Trump’s Next Envoy to Russia Has a Mountain to Climb

First John Sullivan must get through Congress, which wants to question him about Ukraine. Then he must deal with a hostile Moscow.

By Reid Standish and Robbie Gramer, a diplomacy and national security reporter at Foreign Policy.
Deputy Secretary of State John Sullivan speaks at a press conference.
U.S. Deputy Secretary of State John Sullivan speaks at a press conference at the U.S. Embassy in Sarajevo, Bosnia and Herzegovina, on Dec. 17, 2018. Elvis Barukcic/AFP/Getty Images

Jon Huntsman left Moscow largely unscathed after two years in the job as U.S. President Donald Trump’s envoy to Moscow. His presumed successor might not be so lucky. 

Deputy Secretary of State John Sullivan is expected to be nominated to replace Huntsman in coming weeks. If Sullivan is confirmed in the Senate, he’ll face an environment in which relations with Washington have sunk to an all-time low amid disagreements over Moscow’s authoritarian bent and accusations of election meddling. And he’ll have to navigate mixed signals between Trump’s warm words for Russian President Vladimir Putin and his administration and Congress’s more hawkish stance. 

Before Sullivan gets the job, however, he must endure an increasingly skeptical and partisan Senate confirmation hearing in which his newly revealed role in the scandal that has ballooned into an impeachment inquiry will come under scrutiny from Democrats.

Sullivan has been deputy secretary during one of the most tumultuous periods in modern State Department history, from the rocky tenure of former Secretary of State Rex Tillerson through Mike Pompeo’s era as Trump’s top diplomat. And now the State Department that Sullivan helped lead is being dragged into the impeachment saga, with a procession of senior officials heading to Capitol Hill to testify. 

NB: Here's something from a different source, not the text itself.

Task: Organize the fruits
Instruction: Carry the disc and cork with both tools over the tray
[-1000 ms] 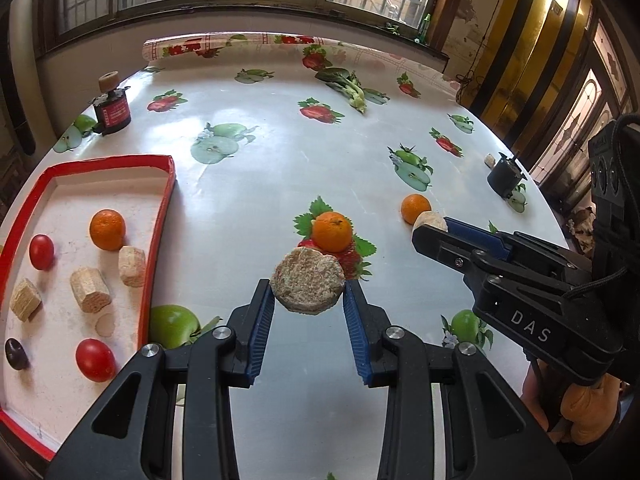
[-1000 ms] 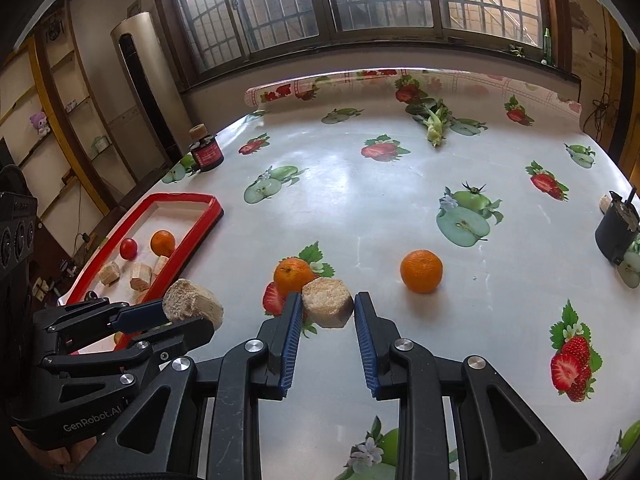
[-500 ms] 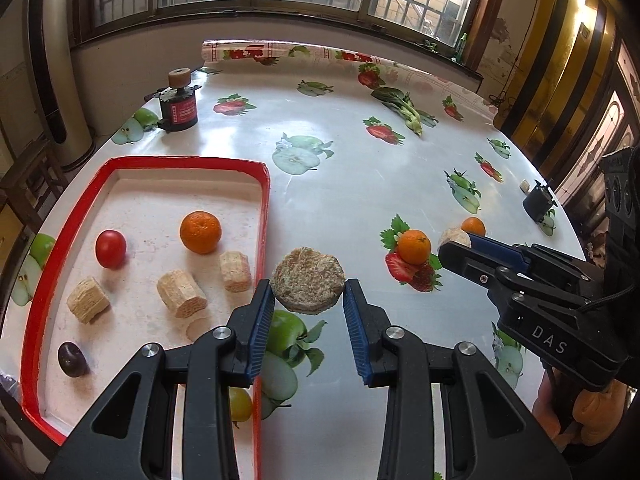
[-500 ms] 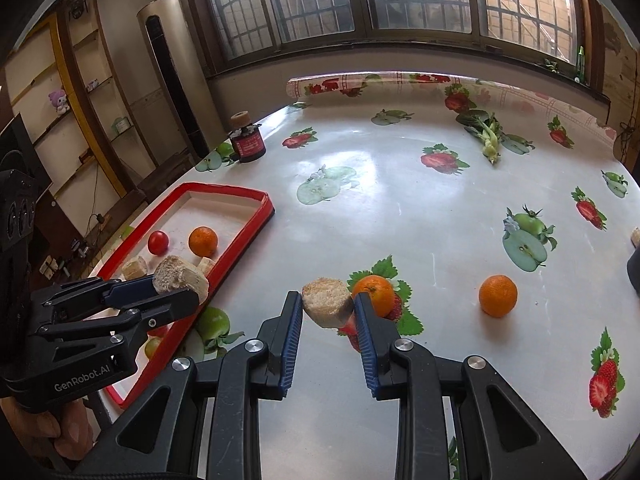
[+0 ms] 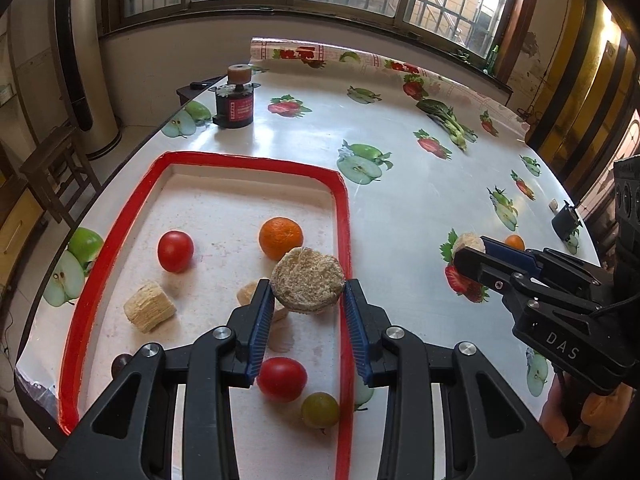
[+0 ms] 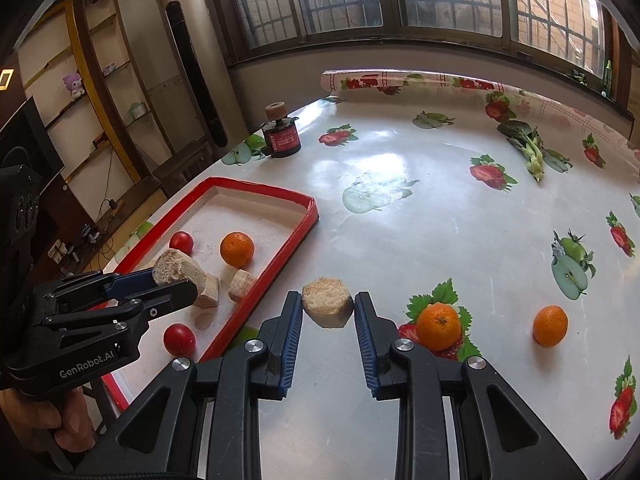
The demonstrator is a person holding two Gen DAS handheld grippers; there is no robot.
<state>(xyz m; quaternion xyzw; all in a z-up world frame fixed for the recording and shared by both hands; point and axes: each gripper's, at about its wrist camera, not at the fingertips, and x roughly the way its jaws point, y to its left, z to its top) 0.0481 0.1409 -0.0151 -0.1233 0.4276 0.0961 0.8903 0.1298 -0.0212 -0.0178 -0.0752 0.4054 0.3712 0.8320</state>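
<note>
The jaws of the left gripper (image 5: 307,295) are clamped on a round, flat, crumbly tan cake (image 5: 307,280), its blue pads (image 5: 261,316) pressing either side, and the piece hangs in the air above the right part of the red-rimmed tray (image 5: 120,224), just inside its right rim. The gripper points forward and down over the tray. Under and around it lie an orange (image 5: 281,238), two red tomatoes (image 5: 175,251) (image 5: 281,378), a yellow-green round fruit (image 5: 320,410) and a tan ridged chunk (image 5: 149,312). The jaws of the right gripper (image 6: 328,308) pinch a smaller pale tan chunk (image 6: 327,307) from both sides, held above the fruit-print tablecloth (image 6: 400,248) just outside the tray's right rim. In the right wrist view the left gripper reaches in from the lower left over the tray, a bare hand (image 6: 60,420) gripping its handle. On the cloth to the right of the right gripper sit two loose oranges, one (image 6: 439,326) on a printed strawberry, the other (image 6: 550,325) farther right. Beyond the tray stands a small black motor with a red label (image 5: 235,105), and a leafy green vegetable (image 6: 528,144) lies near the far edge.
</note>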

In some ways, Sullivan is now paying dearly for the fact that his reputation is high in Washington. A lawyer by training and former George W. Bush appointee, Sullivan was plucked from relative obscurity in Washington national security circles to serve as Trump’s deputy secretary beginning in May 2017. He is widely respected by career diplomats as a capable and amicable manager, according to five current and former diplomats, and stands in contrast to the hyperpartisan atmosphere in an administration that appears distrustful of career civil servants. “He is overall the most steady of leadership we had under this administration,” said one State Department official, speaking on condition of anonymity.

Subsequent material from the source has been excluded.